On one of the streets there was a tavern, full of people. The door to the tavern was ajar and together with the others I was listening to the news on the radio. The news was that the bridge was now open to the public again.
I rushed back to our room, woke up the gang and shortly we were on the East side of the river.
After the war it became apparent that the aerial attacks were not to be carried beyond the river Bug. According to the Ribentrop Stalin pact, the part of Poland east of Bug was to be occupied by Russia.
Fifty miles past Bug we arrived to the city of Kowel. Here two things happened: First, Bronek disappeared from the hotel room, which we occupied. He went for a walk and did not return; naturally, we were concerned. He showed up several hours later; he was grabbed and pressed into a gang for digging anti-bomb ditches. He managed to escape.
Next, an army deserter, who needed money, sold us a military carriage with a horse. This was a godsend, director had a bad knee which bothered him recently, and this was slowing us considerably.
Now we drove day and night, rotating the drivers. We were still 150 miles from the Russian border. On the second night I was holding the reins, while the others were asleep. A truck full of Polish soldiers was coming from the opposite direction, heading west. “Don't go there,” they shouted. “The Russians are coming.” That stopped us; we decided to reach the next village and settle there.
The village was not far. I am not certain of the name, I think it was Maniewicze.
We found a room there in the home of a Jewish blacksmith and his wife (a rare trade for a Jew in Poland). They were a friendly couple, living with their 20 years old daughter.
We gave him the horse and carriage, which he quickly took apart and hid; after all, it was a stolen government property.
The two women were trying to make our stay comfortable, we had room and board.
We stayed there for about three weeks and had a chance to relax; no more bombs, and no need to elude Nazis any more -- the feeling of urgency disappeared. Of course, there was great uncertainty about the Russians, but at this time we were weary and tired and refused to worry - que sera,sera!
We were relaxed, played cards, enjoyed walks and even flirted a little with the blacksmith's attractive daughter.
We saw more and more small groups of Polish soldiers, disoriented and scared, trying to hide all traces of their military past. One of them approached me, offering to sell his army coat. It was long and heavy, and I bought it, since the days were getting cooler then. To be safe I exchanged all the shiny, military buttons for prosaic leather studs.

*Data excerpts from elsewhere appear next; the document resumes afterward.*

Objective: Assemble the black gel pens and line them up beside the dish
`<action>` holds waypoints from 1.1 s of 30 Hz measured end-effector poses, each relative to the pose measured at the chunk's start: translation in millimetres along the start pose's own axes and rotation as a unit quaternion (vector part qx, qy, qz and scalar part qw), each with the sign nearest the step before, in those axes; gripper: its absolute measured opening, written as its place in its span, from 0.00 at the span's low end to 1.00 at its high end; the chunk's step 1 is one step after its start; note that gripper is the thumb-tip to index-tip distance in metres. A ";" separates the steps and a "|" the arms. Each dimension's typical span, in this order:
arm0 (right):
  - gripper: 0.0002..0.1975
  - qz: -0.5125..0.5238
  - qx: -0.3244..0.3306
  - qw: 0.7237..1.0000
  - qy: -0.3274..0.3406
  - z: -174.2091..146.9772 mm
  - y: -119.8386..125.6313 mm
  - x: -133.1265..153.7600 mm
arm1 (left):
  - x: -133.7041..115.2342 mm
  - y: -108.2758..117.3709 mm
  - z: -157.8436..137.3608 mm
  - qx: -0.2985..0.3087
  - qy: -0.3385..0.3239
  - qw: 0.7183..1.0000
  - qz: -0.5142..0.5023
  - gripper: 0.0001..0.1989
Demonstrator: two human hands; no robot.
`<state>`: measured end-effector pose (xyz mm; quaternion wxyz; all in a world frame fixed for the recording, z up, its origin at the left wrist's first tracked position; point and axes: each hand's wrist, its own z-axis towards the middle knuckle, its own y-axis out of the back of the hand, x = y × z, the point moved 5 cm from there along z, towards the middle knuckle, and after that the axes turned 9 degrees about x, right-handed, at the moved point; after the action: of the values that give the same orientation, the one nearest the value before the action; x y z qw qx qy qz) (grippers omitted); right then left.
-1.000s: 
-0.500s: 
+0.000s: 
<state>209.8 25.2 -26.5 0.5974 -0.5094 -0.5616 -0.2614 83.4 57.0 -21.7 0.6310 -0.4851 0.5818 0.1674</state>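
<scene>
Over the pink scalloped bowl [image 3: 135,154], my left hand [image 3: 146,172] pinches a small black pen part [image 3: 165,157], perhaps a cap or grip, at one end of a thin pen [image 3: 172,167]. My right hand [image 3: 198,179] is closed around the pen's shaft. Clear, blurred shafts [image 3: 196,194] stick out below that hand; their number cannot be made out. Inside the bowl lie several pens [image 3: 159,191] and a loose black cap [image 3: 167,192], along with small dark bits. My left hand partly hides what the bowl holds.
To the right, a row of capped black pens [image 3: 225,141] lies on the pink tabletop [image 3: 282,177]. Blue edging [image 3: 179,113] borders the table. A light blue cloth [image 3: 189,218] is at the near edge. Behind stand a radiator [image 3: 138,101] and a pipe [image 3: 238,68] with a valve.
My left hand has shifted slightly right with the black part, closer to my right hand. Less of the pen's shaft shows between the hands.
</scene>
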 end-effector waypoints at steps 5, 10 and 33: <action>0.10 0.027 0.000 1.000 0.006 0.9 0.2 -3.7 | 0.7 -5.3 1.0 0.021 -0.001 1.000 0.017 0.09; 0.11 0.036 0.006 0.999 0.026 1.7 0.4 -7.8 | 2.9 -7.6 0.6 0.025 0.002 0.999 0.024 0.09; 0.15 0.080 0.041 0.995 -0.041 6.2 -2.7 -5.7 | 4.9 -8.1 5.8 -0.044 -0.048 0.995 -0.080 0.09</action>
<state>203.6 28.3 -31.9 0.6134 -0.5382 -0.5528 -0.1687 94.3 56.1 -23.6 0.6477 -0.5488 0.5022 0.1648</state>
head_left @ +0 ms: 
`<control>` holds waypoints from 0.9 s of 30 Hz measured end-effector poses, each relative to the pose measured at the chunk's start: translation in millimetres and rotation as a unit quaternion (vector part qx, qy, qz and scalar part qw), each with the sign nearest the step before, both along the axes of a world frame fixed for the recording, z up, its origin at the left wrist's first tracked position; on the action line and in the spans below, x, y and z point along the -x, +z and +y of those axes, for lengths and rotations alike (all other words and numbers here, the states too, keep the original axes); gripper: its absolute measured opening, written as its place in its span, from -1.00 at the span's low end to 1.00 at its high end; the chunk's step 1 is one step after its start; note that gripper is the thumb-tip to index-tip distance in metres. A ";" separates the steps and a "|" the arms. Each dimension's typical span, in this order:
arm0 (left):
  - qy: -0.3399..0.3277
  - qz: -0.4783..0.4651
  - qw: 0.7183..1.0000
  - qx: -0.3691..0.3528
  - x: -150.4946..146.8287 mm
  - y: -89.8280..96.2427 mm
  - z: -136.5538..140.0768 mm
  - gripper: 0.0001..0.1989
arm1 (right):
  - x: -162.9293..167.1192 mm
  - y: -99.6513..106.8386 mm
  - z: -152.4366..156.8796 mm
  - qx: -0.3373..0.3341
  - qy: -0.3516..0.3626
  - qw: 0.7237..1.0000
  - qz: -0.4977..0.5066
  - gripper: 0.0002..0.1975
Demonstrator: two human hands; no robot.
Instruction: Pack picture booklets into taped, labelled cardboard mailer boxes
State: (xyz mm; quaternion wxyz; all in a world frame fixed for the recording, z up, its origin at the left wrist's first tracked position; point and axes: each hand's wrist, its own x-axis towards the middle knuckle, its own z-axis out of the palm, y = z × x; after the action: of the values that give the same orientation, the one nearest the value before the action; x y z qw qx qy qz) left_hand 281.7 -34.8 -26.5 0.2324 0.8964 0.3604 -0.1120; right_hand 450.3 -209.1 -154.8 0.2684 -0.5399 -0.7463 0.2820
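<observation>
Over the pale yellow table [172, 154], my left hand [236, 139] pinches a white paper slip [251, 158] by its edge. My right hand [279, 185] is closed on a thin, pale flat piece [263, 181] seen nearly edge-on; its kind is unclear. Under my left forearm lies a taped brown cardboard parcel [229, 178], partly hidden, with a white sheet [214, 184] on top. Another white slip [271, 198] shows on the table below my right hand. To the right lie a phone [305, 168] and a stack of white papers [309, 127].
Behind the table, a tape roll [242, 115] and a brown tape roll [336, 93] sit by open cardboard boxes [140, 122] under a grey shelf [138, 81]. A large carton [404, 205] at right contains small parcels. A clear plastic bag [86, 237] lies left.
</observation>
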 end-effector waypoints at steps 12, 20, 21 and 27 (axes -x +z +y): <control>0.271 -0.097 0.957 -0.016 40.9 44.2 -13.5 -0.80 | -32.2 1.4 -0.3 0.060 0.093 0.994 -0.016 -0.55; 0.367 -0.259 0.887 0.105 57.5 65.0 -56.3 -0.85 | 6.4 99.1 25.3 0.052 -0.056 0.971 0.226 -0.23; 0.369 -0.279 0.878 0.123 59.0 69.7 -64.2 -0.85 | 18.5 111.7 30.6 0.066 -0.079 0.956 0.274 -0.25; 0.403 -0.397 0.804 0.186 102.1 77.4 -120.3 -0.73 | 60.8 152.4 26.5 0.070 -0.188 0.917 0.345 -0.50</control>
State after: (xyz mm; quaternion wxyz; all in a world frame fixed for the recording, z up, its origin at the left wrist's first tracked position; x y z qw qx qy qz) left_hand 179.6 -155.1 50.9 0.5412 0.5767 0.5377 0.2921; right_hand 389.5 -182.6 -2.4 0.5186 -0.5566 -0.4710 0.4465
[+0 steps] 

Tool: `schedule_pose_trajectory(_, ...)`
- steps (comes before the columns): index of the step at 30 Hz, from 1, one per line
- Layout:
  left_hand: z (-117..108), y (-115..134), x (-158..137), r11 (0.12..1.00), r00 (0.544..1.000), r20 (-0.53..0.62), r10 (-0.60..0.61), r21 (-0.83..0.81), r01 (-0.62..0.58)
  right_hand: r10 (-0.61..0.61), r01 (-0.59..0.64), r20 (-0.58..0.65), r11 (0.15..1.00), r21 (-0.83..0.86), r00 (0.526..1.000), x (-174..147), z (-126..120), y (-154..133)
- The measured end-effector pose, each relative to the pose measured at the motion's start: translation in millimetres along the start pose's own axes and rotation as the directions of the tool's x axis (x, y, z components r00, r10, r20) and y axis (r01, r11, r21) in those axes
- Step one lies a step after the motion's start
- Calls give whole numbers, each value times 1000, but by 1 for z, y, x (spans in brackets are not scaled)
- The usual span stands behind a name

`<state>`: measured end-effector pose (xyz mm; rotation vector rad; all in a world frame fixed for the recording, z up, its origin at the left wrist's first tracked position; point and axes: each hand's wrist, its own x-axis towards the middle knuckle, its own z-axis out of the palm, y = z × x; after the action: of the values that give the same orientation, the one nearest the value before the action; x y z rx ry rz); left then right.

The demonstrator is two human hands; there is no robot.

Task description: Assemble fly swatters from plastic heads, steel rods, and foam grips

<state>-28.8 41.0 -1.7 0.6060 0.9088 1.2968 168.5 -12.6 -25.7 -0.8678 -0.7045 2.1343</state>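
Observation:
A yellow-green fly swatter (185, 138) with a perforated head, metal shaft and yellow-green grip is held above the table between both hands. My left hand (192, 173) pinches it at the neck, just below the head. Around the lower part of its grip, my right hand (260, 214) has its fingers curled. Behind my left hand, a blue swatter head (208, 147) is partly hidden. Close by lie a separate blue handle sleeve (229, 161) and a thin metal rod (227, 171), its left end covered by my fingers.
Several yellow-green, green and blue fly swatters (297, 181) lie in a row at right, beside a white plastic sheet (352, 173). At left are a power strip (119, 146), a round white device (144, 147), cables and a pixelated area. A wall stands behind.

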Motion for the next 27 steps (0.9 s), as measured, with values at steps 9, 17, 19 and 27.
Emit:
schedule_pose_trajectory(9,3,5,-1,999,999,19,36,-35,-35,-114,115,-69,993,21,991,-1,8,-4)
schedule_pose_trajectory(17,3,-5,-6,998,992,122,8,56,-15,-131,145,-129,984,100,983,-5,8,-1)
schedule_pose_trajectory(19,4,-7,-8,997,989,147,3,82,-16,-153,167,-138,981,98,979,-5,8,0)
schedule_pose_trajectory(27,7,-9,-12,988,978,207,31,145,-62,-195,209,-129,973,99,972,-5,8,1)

So far no Russian soldiers showed up in our village.
When the railroad service was restored, (well, somewhat restored), we decided to go to Lwow, a major city in Polish Ukraine.
The train came to the station four hours late. No tickets were bought, nor sold; the ride was free. There was a large group of prospective passengers gathered at the station. When the train arrived, young husky women conductors hung by the handles at the entrance to the cars, with their backs outside, pushing back people trying to get In with wild thrusts of their behinds.
This was a choice assembly of wenches, but they were not strong enough and we managed to get in.
So started our first encounter with Russian officialdom.
The cars were filthy, with all the windows broken. It took hours before the train started rolling, but finally we reached Lwow, some 100 miles straight South, but 200 miles by rail.
It was October, 1939.
Lwow was one of the milestones in my odyssey.
P.S. My wife Lydia would not let me forget the importance of Lwow in my life -- she was born there.
My brother Bronislaw, Director and I arrived in Lwow in the middle of October, 1939, six weeks after we left the beleaguered Warsaw.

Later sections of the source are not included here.